TASK BRIEF:
The lines you return should be those containing the string "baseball", taken from the data below.

[Opening STORED DATA section]

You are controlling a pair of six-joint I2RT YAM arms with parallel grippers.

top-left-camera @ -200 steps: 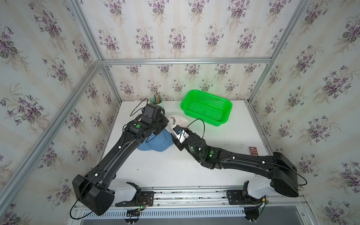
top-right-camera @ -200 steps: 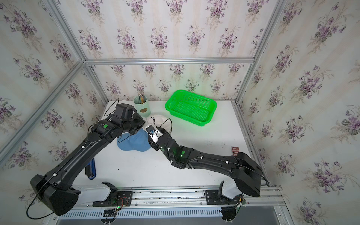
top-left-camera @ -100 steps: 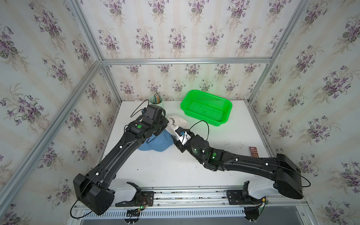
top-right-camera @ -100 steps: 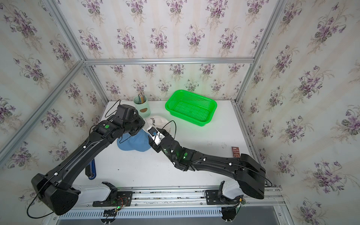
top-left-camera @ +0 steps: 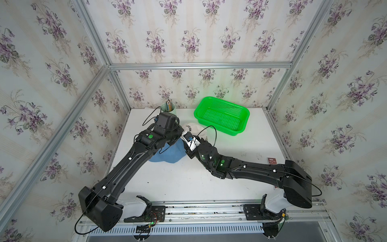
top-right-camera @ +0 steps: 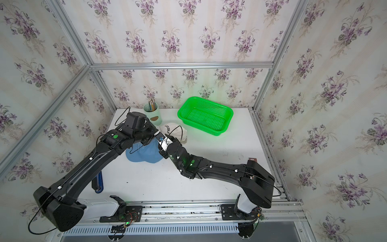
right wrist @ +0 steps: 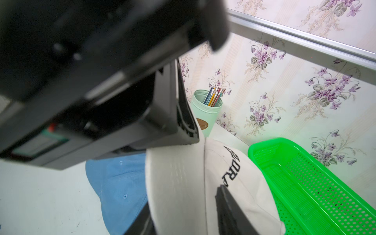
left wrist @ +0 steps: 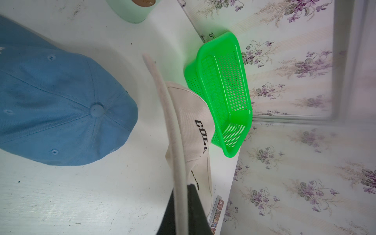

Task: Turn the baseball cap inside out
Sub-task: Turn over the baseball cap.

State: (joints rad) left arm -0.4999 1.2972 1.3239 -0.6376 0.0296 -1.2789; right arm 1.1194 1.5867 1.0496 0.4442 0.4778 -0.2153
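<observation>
Left wrist, cream cap (left wrist: 189,114) brim, pinched betw jaws

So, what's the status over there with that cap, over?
Left gripper shut on brim of white cap. Right gripper astride the brim, grip unclear. Cap not yet inside out. Blue cap close beside.

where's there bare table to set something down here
Bare table in front of the blue cap, out to the near edge. Also bare between the green basket and the small card. Crowded at back left: pencil cup, white cap, left gripper and right gripper bunch together.
</observation>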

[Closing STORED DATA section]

ANSWER:
Task: Turn the baseball cap inside out
Sub-task: Turn over the baseball cap.

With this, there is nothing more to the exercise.